Между атаками на пыль с веником и тряпкой в руках, приготовлением слабенького чая и кормления меня остывшим куриным бульоном, составлявшим весь мой рацион тех дней, она, снедаемая своим ненасытным любопытством, шныряла по квартире и совала нос во все ящики и коробки, как заправский жулик. Лицемерно прикрываясь маской своей профессии, она перевернула вверх дном всю спальню. Мои слабые возражения разбивались о гневные отповеди типа: «Но я пыталась найти для вас хоть одну чистую пижамную пару!», и обыск шел своим чередом. Лежа в постели, я беспомощно прислушивался к грохоту открывающихся в соседней комнате шкафов, скрипу этажерок, шелесту бумаг на моем письменном столе и треску приставной лестницы (а вес у нее был немалый), используемой, как правило, для того, чтобы добраться до полок. Тут сердце мое обычно падало с такой силой, что на место его возвращали пружины матраса: там хранилось самое ценное — предметы испанской культуры Эпохи Великих Географических Открытий, которые я с риском для свободы и бумажника вывез из Мексики, где тешил свои слабые легкие кристально чистым горным воздухом.

Но однажды, после ее непродолжительной возни и сопения у запертой дверцы большого стеклянного шкафа, содержащего мою бесценную коллекцию предметов индейского быта, раздался предательский щелчок взломанного замка. Я яростно запротестовал против подобного вандализма, хотя каждое произнесенное слово, казалось, взрывало мой бедный нос изнутри:

— Миссис Бар, я настаиваю, чтобы вы оставили эти вещи в покое!

Меня не удостоили даже ответом, а через минуту она появилась на пороге спальни в потрясающем головном уборе из перьев, принадлежавшем когда-то Бешеному Коню, великому вождю племени сиу. Я заплатил за него шестьсот пятьдесят долларов! Мое возмущение в тот момент было столь велико, что я не сразу понял, сколь нелепо выглядела эта кривоногая толстуха в славном боевом доспехе краснокожих. Ее невежество просто убивало: орлиные перья могли носить только мужчины, то есть воины, особо отличившиеся на полях сражений. Это было равносильно тому, как если бы она, да простит мне читатель столь смелое сравнение, надела трусы с гульфиком и отправилась на свидание. Короче говоря, миссис Бар всецело являла собой неопровержимое свидетельство упадка культуры белых людей.

Пока я предавался сим горестным размышлениям, она истошно завопила и стала проделывать нелепые тяжелые па, видимо полагая, что именно так должна выглядеть боевая пляска индейцев. Ее энергии не было предела. Я предпочел обойтись без дальнейших возражений, опасаясь за судьбу уникальной вещи, возраст которой приближался к веку: и так из-за слоновьего танца миссис Бар перья начали осыпаться и, плавно кружа в воздухе, ложиться ей под ноги, подобно тому, как стремятся к земле семена отцветшего одуванчика.

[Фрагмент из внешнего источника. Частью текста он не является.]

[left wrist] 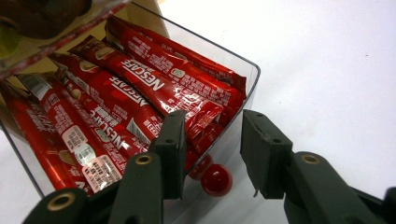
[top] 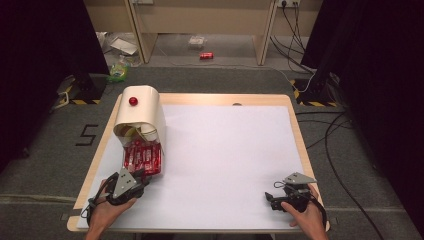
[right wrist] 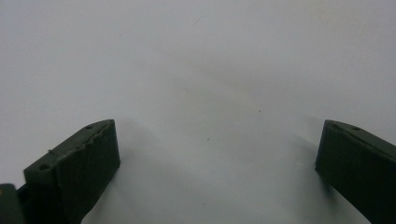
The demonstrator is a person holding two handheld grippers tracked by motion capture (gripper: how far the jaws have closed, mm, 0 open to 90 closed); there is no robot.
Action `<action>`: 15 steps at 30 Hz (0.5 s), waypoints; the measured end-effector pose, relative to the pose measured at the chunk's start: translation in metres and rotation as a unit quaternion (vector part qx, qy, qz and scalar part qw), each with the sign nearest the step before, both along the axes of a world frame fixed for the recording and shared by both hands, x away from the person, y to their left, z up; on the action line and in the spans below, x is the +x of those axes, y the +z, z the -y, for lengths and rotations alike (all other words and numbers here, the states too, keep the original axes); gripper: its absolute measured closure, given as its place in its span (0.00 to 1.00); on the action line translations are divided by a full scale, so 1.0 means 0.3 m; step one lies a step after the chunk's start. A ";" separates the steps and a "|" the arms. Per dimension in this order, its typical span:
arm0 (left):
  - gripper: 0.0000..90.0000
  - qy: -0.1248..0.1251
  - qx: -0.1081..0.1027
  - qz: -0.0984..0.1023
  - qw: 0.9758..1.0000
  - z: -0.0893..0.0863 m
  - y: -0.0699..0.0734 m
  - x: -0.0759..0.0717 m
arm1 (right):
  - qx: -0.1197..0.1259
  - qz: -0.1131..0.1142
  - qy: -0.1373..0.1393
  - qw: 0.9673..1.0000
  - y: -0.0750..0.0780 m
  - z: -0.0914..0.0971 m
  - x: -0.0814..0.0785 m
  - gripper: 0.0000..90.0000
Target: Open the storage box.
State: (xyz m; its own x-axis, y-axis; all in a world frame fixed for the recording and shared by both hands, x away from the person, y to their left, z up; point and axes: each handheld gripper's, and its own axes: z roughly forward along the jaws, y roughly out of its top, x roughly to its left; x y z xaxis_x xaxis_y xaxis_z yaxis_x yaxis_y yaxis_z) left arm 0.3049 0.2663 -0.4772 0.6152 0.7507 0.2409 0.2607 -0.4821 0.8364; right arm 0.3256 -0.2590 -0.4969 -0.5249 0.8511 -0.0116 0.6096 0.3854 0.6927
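A cream dispenser box [top: 145, 107] with a red ball knob [top: 133, 101] on top stands at the table's left. Its clear plastic drawer [left wrist: 250, 77] is pulled out toward me and holds several red Nescafe sachets [left wrist: 140, 86]. A small red knob [left wrist: 216, 179] sticks out from the drawer's front wall. My left gripper [left wrist: 212, 140] sits at that front wall with one jaw on each side of the knob, neither pad touching it. In the high view the left gripper [top: 145, 179] is at the drawer's [top: 142, 157] near end. My right gripper [right wrist: 217, 149] stands open over bare white table, also low right in the high view [top: 270, 200].
The white table top [top: 225, 150] has a wooden rim. On the floor beyond lie a red can [top: 206, 56], a green packet [top: 118, 72] and cables [top: 330, 130] at the right. Black curtains flank both sides.
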 end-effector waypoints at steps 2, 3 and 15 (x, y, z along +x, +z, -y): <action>0.70 -0.008 0.002 -0.004 1.000 -0.002 0.000 -0.005 | 0.000 -0.001 0.000 1.000 0.000 0.000 0.000 0.00; 0.71 -0.009 0.001 -0.005 1.000 -0.003 0.001 -0.007 | 0.001 -0.001 -0.001 1.000 0.000 0.000 -0.001 0.00; 0.82 -0.013 -0.009 -0.015 1.000 -0.014 0.028 -0.019 | 0.001 -0.001 0.000 1.000 0.000 0.000 -0.001 0.00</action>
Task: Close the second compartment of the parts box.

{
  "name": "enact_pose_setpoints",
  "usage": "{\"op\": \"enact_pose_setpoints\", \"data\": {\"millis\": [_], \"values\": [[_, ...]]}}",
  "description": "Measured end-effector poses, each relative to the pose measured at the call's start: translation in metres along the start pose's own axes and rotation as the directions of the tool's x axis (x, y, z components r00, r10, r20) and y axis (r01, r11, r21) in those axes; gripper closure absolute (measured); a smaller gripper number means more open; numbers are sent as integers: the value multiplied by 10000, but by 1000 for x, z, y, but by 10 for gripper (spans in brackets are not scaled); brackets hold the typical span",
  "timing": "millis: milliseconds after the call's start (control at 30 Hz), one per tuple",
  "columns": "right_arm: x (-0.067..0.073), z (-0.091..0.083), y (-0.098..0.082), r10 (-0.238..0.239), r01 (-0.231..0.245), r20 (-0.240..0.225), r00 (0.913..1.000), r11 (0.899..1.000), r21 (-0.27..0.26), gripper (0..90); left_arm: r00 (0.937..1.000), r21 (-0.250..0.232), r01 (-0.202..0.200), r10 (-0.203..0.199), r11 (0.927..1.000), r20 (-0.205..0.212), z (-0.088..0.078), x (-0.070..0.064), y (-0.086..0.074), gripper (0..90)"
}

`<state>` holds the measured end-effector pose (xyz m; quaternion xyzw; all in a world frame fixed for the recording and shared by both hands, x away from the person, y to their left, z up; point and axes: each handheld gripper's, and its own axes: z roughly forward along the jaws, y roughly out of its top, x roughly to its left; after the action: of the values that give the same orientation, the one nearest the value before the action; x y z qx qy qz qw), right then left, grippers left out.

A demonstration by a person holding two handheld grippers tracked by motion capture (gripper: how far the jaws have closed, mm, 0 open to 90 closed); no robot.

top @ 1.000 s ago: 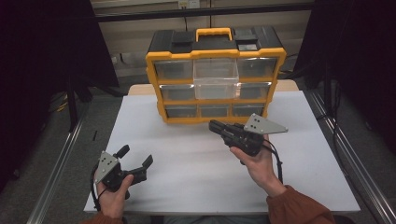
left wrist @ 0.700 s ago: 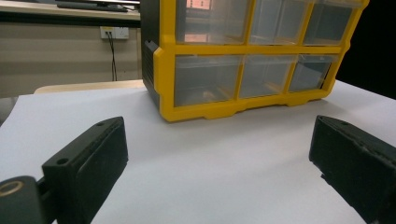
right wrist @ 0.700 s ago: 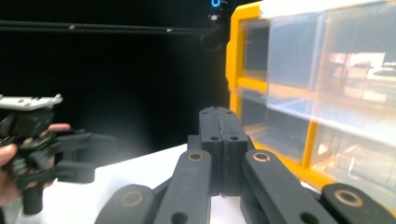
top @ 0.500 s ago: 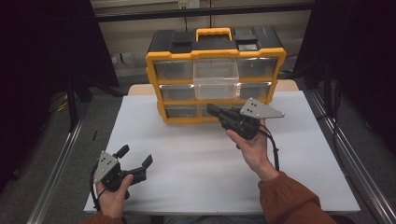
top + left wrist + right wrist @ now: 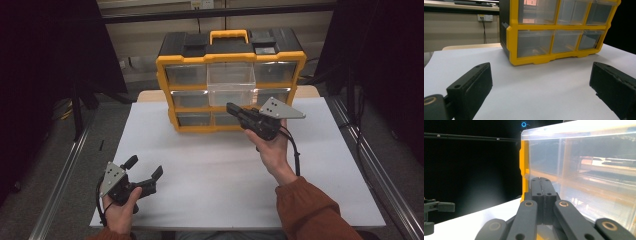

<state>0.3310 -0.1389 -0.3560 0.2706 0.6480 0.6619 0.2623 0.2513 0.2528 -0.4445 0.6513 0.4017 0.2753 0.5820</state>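
Your right gripper is clenched, jaws pressed together with nothing between them. Directly ahead of its tips stands the yellow drawer cabinet; the clear middle drawer is pulled out and sits just above and beside the tips. Contact cannot be confirmed. Your left gripper is released, jaws spread wide, resting on the white tabletop, with the cabinet well ahead of it.

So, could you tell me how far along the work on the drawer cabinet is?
Done: one clear drawer already stands out from the yellow cabinet. In hand: the right gripper, jaws shut and empty, is at the cabinet front just below that drawer. Left: probably pushing it in; the left gripper waits open near the table's front edge.
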Motion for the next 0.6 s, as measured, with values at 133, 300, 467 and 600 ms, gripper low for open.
{"op": "enact_pose_setpoints", "data": {"millis": [133, 300, 467, 600], "values": [[-2, 2, -1, -14, 14, 109, 9999, 10000, 11, 900, 10000, 8, 9, -9, 10000, -9, 0, 0, 0, 45], [-6, 4, -2, -29, 27, 257, 9997, 10000, 69, 900, 10000, -9, -20, 20, 10000, -61, 0, 0, 0, 46], [-11, 7, -4, 26, -28, 432, 9991, 10000, 58, 900, 10000, -18, -10, 10, 10000, -66, 0, 0, 0, 45], [-10, 8, -5, -7, 6, 413, 9991, 10000, 22, 900, 10000, -6, -13, 13, 10000, -14, 0, 0, 0, 45]]}}
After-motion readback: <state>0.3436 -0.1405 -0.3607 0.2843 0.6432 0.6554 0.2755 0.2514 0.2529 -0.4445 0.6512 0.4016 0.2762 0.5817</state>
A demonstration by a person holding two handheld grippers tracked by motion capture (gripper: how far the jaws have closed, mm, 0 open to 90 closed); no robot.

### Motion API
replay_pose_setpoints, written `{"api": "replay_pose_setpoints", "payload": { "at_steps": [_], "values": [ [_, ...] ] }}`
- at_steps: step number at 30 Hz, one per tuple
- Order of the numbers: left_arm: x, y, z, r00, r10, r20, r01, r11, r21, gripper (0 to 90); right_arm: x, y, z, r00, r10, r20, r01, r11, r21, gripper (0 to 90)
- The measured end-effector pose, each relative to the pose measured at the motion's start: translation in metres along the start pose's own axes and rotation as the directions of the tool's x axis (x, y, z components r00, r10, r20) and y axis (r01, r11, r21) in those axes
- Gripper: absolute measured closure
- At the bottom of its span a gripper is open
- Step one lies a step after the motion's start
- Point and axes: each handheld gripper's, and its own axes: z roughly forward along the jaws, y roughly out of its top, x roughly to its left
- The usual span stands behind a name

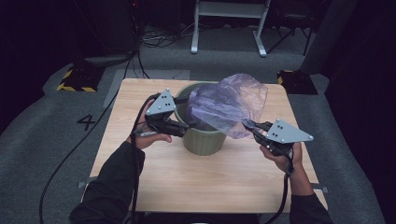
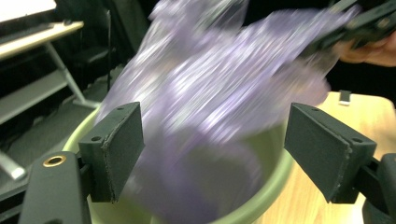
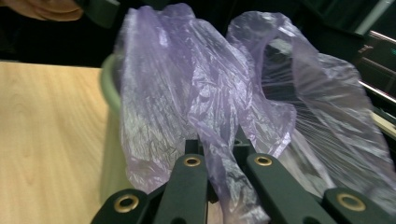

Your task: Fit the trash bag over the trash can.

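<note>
A thin purple plastic bag [image 1: 229, 105] billows over a green round bin [image 1: 203, 140] at the middle of the wooden table [image 1: 210, 182]. My right gripper [image 1: 247, 125] is shut on the bag's lower right edge, just right of the bin. In the right gripper view the film is bunched between the closed jaws of the right gripper [image 3: 217, 144], and the bag [image 3: 187, 79] rises ahead. My left gripper [image 1: 189, 126] sits at the bin's left rim. In the left gripper view the left gripper [image 2: 212, 135] stands open; the blurred bag [image 2: 219, 79] hangs beyond it over the bin [image 2: 261, 205].
The table stands on grey carpet, with bare wood in front of the bin and to both sides. A white metal frame [image 1: 229, 23] and cables lie on the floor behind. Yellow-black striped blocks [image 1: 74, 79] sit off the far corners.
</note>
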Motion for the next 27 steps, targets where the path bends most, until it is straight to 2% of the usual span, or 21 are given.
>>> {"api": "replay_pose_setpoints", "payload": {
  "at_steps": [2, 6, 8, 9, 10, 11, 12, 15, 18, 20, 23, 27],
  "values": [
    [-0.008, 0.005, 0.004, 0.9995, 0.022, -0.021, -0.022, 0.9997, 0.014, 19.5, 0.005, 0.003, 0.001, 0.9996, -0.005, -0.027, 0.005, 1.0, -0.006, 89.5],
    [-0.017, 0.009, 0.011, 0.999, 0.044, -0.012, -0.043, 0.9982, 0.043, 19.9, 0.015, 0.01, 0.005, 0.9968, -0.017, -0.078, 0.016, 1.0, -0.022, 88.8],
    [-0.018, 0.006, 0.013, 0.9985, 0.053, 0.013, -0.054, 0.9976, 0.043, 24.3, 0.021, 0.012, 0.008, 0.9942, -0.034, -0.103, 0.032, 0.999, -0.023, 88.7],
    [-0.019, 0.005, 0.013, 0.9984, 0.054, 0.018, -0.054, 0.9973, 0.05, 28.9, 0.025, 0.013, 0.009, 0.9923, -0.04, -0.117, 0.038, 0.999, -0.022, 88.5],
    [-0.019, 0.003, 0.014, 0.9976, 0.059, 0.036, -0.061, 0.9963, 0.06, 37.6, 0.028, 0.014, 0.011, 0.9905, -0.04, -0.131, 0.038, 0.999, -0.018, 88.1],
    [-0.019, 0.001, 0.014, 0.9972, 0.066, 0.033, -0.069, 0.9954, 0.067, 46.4, 0.031, 0.015, 0.013, 0.9887, -0.042, -0.144, 0.04, 0.999, -0.016, 87.5],
    [-0.019, -0.001, 0.015, 0.9966, 0.076, 0.033, -0.078, 0.9935, 0.082, 49.5, 0.033, 0.014, 0.015, 0.9871, -0.038, -0.155, 0.035, 0.999, -0.018, 87.6],
    [-0.019, -0.009, 0.012, 0.9951, 0.094, 0.031, -0.097, 0.99, 0.102, 68.5, 0.038, 0.01, 0.021, 0.9816, -0.014, -0.19, 0.009, 1.0, -0.027, 85.9],
    [-0.018, -0.017, 0.003, 0.995, 0.098, 0.021, -0.099, 0.992, 0.078, 80.6, 0.043, 0.005, 0.024, 0.9763, -0.008, -0.216, 0.001, 1.0, -0.031, 81.5],
    [-0.017, -0.022, -0.003, 0.9954, 0.089, 0.034, -0.091, 0.9938, 0.063, 85.2, 0.046, 0.003, 0.025, 0.9756, -0.006, -0.22, -0.002, 0.999, -0.034, 76.3],
    [-0.015, -0.03, -0.012, 0.9959, 0.087, 0.028, -0.088, 0.9944, 0.059, 87.3, 0.047, 0.001, 0.025, 0.9681, 0.013, -0.25, -0.027, 0.998, -0.051, 64.9],
    [-0.01, -0.041, -0.02, 0.9984, 0.046, 0.032, -0.048, 0.9979, 0.043, 87.3, 0.047, -0.003, 0.024, 0.9647, 0.027, -0.262, -0.041, 0.998, -0.047, 52.7]
  ]
}}
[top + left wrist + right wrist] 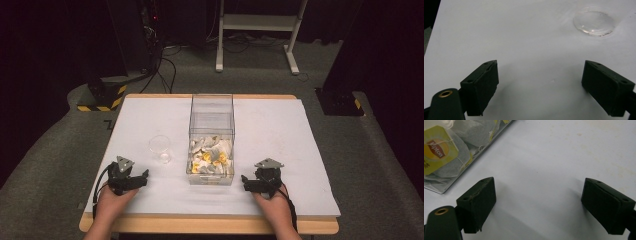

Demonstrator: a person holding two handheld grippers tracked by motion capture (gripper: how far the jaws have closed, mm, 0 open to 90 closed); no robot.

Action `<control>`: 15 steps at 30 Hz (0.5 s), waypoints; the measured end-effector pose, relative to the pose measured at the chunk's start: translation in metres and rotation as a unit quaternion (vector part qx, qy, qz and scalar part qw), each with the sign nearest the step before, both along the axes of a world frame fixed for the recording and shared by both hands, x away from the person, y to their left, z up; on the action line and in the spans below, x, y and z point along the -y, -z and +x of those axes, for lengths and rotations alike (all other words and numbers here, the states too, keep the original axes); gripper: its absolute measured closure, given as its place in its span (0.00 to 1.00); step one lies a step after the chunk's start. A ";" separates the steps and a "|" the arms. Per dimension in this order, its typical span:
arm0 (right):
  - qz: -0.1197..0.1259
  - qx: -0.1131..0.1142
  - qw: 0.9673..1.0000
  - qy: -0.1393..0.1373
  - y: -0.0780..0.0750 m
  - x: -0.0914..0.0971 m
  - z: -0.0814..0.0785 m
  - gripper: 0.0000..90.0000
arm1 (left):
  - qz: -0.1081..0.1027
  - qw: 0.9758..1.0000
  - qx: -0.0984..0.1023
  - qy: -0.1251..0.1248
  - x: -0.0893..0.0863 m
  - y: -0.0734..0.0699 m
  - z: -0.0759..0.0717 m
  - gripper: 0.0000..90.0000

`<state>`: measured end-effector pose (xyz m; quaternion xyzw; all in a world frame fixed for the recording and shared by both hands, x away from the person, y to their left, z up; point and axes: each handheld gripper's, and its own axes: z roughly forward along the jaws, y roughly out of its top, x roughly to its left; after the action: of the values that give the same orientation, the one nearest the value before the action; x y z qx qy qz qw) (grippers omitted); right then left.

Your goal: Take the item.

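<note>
Table (pixel 280 125) carries a white sheet; a clear plastic bin (pixel 211 122) stands at its centre, long axis running 12 to 6 o'clock. The bin's near half holds a heap of tea bags (pixel 211 156) with yellow tags; the far half looks bare. In the right gripper view a tag (pixel 437 148) reads "Lipton", seen through the bin wall at about 10 o'clock from the jaws. A small clear plastic cup (pixel 160 148) stands upright on the sheet at 9 o'clock from the bin, near it but apart. Left gripper (pixel 141 178) rests on the sheet at 7 o'clock from the cup, jaws spread wide, nothing between them; the cup (pixel 594 22) sits ahead at 1 o'clock in its own view. Right gripper (pixel 246 183) rests just beside the bin's near right corner, jaws likewise released and empty. A hand (pixel 111 201) grips each tool from the near edge.
</note>
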<state>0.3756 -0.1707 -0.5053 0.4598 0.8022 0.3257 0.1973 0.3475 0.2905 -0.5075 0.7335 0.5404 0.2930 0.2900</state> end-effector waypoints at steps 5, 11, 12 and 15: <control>0.000 0.000 1.000 0.001 0.000 0.000 0.000 0.14 | -0.002 1.000 -0.007 0.004 0.000 -0.002 0.000 0.15; 0.000 0.000 1.000 0.001 0.000 0.000 0.000 0.14 | -0.020 0.999 -0.015 0.029 0.004 -0.006 -0.003 0.08; 0.000 0.000 1.000 0.001 0.000 0.000 0.000 0.14 | -0.020 0.999 -0.015 0.029 0.004 -0.006 -0.003 0.06; 0.000 0.000 1.000 0.001 0.000 0.000 0.000 0.14 | -0.036 0.998 -0.013 0.044 0.005 -0.011 -0.007 0.04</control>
<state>0.3754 -0.1706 -0.5053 0.4604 0.8020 0.3254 0.1973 0.3404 0.2854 -0.4964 0.7491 0.5218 0.2509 0.3220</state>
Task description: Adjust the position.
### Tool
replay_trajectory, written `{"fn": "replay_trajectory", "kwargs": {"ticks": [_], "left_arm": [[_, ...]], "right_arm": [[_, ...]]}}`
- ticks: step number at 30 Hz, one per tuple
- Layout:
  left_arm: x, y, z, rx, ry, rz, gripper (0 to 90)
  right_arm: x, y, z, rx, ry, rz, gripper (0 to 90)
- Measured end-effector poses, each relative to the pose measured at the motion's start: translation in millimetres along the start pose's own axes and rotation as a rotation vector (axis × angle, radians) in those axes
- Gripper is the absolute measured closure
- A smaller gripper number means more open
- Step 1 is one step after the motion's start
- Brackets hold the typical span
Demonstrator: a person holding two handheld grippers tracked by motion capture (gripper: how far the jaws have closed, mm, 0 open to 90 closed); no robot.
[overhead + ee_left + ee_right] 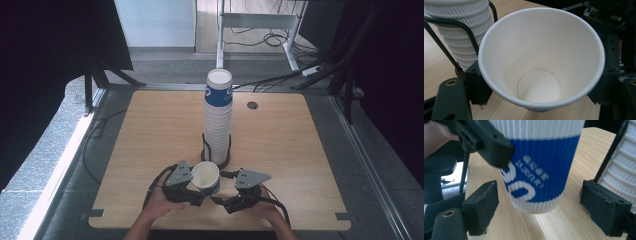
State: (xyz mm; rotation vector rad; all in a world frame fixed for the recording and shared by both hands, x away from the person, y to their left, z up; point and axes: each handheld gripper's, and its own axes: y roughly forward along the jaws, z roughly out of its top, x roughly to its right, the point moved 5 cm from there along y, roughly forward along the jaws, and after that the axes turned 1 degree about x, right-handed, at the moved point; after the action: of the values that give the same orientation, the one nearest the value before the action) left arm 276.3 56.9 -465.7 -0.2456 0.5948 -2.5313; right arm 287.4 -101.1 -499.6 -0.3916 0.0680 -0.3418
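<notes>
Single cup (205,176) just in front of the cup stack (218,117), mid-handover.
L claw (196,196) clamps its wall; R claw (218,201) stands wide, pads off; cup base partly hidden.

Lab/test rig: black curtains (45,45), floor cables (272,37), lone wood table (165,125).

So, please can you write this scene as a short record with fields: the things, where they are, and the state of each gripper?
held thing: paper cup, white with blue band, upright, empty
holder: left gripper, jaws shut on the cup
other gripper: right gripper, jaws open on both sides of the cup's base, not pressing it
stack: cup stack, tall, in a black wire holder
surface: wooden table
</notes>
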Motion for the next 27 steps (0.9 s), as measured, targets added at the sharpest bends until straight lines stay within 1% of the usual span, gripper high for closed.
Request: {"fn": "replay_trajectory", "kwargs": {"ticks": [5, 12, 14, 15, 17, 19, 22, 27], "left_arm": [[4.7, 4.3, -2.4, -0.041, 0.034, -0.007, 20.8], [12.5, 10.4, -6.0, -0.091, 0.089, -0.028, 20.6], [14.3, 12.5, -7.0, -0.101, 0.098, -0.027, 20.6], [14.7, 13.3, -7.4, -0.103, 0.100, -0.025, 20.6], [16.4, 15.1, -8.2, -0.107, 0.098, -0.034, 20.5], [16.9, 16.3, -8.9, -0.114, 0.111, -0.025, 20.4], [16.3, 16.9, -9.4, -0.111, 0.104, -0.027, 20.2], [16.8, 17.2, -8.9, -0.104, 0.103, -0.023, 19.6]], "right_arm": [[-2.7, 3.9, -0.8, -0.005, -0.001, 0.006, 15.1], [-8.4, 12.9, -4.9, -0.033, -0.014, 0.020, 15.6], [-9.9, 15.1, -6.5, -0.041, -0.030, 0.018, 17.5], [-10.9, 16.0, -7.3, -0.043, -0.037, 0.020, 19.0], [-12.5, 17.3, -9.0, -0.054, -0.056, 0.021, 24.1], [-13.0, 18.3, -10.0, -0.057, -0.068, 0.013, 24.1], [-12.0, 18.0, -11.5, -0.058, -0.089, 0.003, 24.9], [-11.6, 17.0, -11.0, -0.058, -0.094, 0.001, 25.4]]}}
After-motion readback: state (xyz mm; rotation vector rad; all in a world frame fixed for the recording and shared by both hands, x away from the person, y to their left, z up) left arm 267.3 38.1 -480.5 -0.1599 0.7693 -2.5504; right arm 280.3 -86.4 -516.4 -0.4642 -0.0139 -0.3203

Отчаявшись выжать из меня хоть звук, она внезапно прекратила свою дикую гимнастику, сняла доспех Бешеного Коня, отнесла его на место и вернулась в спальню с явными следами раздумий на лице.

Тяжело опустившись на радиатор батареи, она немного помолчала и спросила:

— Я когда-нибудь говорила вам, что работала в Мервилле в приюте для старых грымз?

Человек более тонкий и деликатный без труда разобрал бы в моем ответном всхлипывании нежелание что-либо слышать, но миссис Бар обладала стойким иммунитетом к проницательности.

— Об этом мне напомнило ваше индейское барахло, — продолжала она. — Был там один грязный старикашка, который утверждал, что ему сто четыре года. На вид я бы не дала ему ни на день меньше, но даже если этот древний пень и трепался, то ему все равно никак не меньше девяноста…

Совесть не позволяет мне приводить ее яркую и сочную речь дословно, поэтому читатель ознакомится с ней в моем личном переложении на доступный его пониманию язык. Но стиль изложения я все же постарался сохранить.